=== Begin Enclosure ===

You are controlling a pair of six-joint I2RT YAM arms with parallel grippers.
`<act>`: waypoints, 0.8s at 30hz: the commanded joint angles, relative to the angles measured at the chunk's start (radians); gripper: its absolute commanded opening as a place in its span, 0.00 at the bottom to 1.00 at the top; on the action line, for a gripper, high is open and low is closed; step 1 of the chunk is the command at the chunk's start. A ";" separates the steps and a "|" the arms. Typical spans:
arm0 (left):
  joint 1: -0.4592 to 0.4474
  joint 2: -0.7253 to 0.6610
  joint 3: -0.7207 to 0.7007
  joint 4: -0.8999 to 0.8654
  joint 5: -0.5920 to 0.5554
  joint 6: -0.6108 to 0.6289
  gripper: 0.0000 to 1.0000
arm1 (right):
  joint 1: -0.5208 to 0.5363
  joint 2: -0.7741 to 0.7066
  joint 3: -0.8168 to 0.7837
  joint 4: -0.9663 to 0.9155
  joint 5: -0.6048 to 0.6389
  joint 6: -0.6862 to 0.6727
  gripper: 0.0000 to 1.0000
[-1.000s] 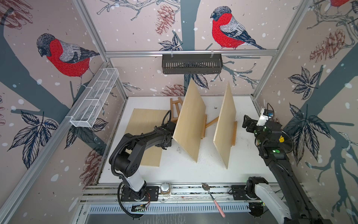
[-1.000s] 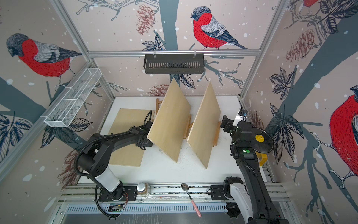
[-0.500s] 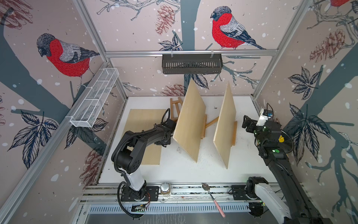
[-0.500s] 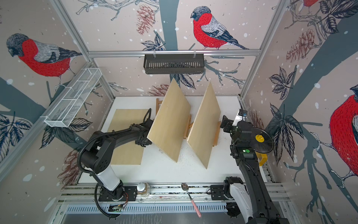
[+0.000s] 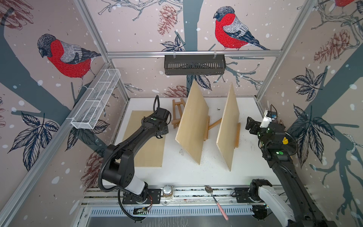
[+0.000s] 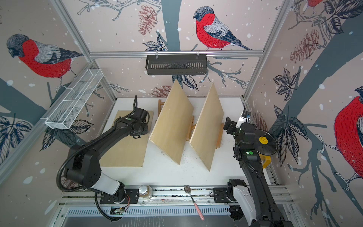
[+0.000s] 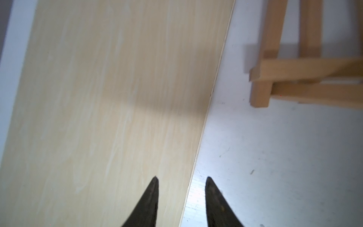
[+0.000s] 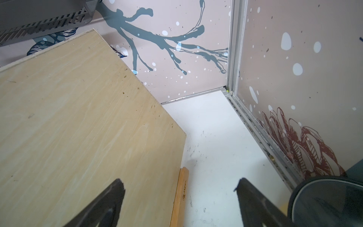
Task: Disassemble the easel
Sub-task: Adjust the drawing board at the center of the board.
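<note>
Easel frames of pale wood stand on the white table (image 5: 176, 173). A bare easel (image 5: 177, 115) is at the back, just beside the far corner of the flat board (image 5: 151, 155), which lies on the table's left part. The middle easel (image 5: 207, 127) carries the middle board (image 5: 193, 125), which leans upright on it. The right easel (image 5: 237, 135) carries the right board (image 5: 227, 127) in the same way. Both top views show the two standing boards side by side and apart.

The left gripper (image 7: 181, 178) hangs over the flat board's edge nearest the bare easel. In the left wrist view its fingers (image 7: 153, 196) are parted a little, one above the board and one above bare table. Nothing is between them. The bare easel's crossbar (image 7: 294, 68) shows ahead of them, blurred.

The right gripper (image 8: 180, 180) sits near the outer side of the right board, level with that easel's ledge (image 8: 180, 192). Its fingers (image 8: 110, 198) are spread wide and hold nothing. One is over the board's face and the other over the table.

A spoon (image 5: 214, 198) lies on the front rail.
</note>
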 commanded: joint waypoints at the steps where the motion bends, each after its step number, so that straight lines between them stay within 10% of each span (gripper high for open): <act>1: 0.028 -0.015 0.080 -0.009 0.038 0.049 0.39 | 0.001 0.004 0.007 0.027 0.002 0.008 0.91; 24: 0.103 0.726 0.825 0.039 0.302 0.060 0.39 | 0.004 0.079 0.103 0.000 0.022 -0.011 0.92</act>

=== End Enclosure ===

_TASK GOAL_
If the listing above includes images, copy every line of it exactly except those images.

_RESPONSE FOR THIS EXERCISE_
You are controlling a pair of six-joint I2RT YAM arms with parallel grippers.
`<act>`: waypoints, 0.8s at 30hz: the commanded joint angles, relative to the angles measured at the chunk's start (radians); gripper: its absolute commanded opening as a place in its span, 0.00 at the bottom to 1.00 at the top; on the action line, for a gripper, high is open and low is closed; step 1 of the chunk is the command at the chunk's start. A ";" separates the steps and a "|" the arms. Typical spans:
arm0 (left):
  joint 1: -0.4592 to 0.4474
  joint 2: -0.7253 to 0.6610
  joint 3: -0.7207 to 0.7007
  joint 4: -0.8999 to 0.8654
  joint 5: -0.5920 to 0.5554
  joint 6: -0.6108 to 0.6289
  gripper: 0.0000 to 1.0000
arm1 (right):
  joint 1: -0.5208 to 0.5363
  joint 2: -0.7741 to 0.7066
  joint 3: -0.8168 to 0.7837
  joint 4: -0.9663 to 0.9155
  joint 5: -0.6048 to 0.6389
  joint 6: -0.6862 to 0.6727
  gripper: 0.0000 to 1.0000
[-1.000s] 
[-1.000s] 
[-0.500s] 
[-0.500s] 
[+0.000s] 
[+0.000s] 
[+0.000s] 
[+0.000s] 
Task: Disassemble the easel
Sub-task: Adjust the drawing board at the center of the board.
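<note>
Easel frames of pale wood stand on the white table (image 5: 176, 173). A bare easel (image 5: 177, 115) is at the back, just beside the far corner of the flat board (image 5: 151, 155), which lies on the table's left part. The middle easel (image 5: 207, 127) carries the middle board (image 5: 193, 125), which leans upright on it. The right easel (image 5: 237, 135) carries the right board (image 5: 227, 127) in the same way. Both top views show the two standing boards side by side and apart.

The left gripper (image 7: 181, 178) hangs over the flat board's edge nearest the bare easel. In the left wrist view its fingers (image 7: 153, 196) are parted a little, one above the board and one above bare table. Nothing is between them. The bare easel's crossbar (image 7: 294, 68) shows ahead of them, blurred.

The right gripper (image 8: 180, 180) sits near the outer side of the right board, level with that easel's ledge (image 8: 180, 192). Its fingers (image 8: 110, 198) are spread wide and hold nothing. One is over the board's face and the other over the table.

A spoon (image 5: 214, 198) lies on the front rail.
</note>
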 commanded: joint waypoints at the steps where the motion bends, each after its step number, so that straight lines between them stay within 10% of each span (gripper high for open): <act>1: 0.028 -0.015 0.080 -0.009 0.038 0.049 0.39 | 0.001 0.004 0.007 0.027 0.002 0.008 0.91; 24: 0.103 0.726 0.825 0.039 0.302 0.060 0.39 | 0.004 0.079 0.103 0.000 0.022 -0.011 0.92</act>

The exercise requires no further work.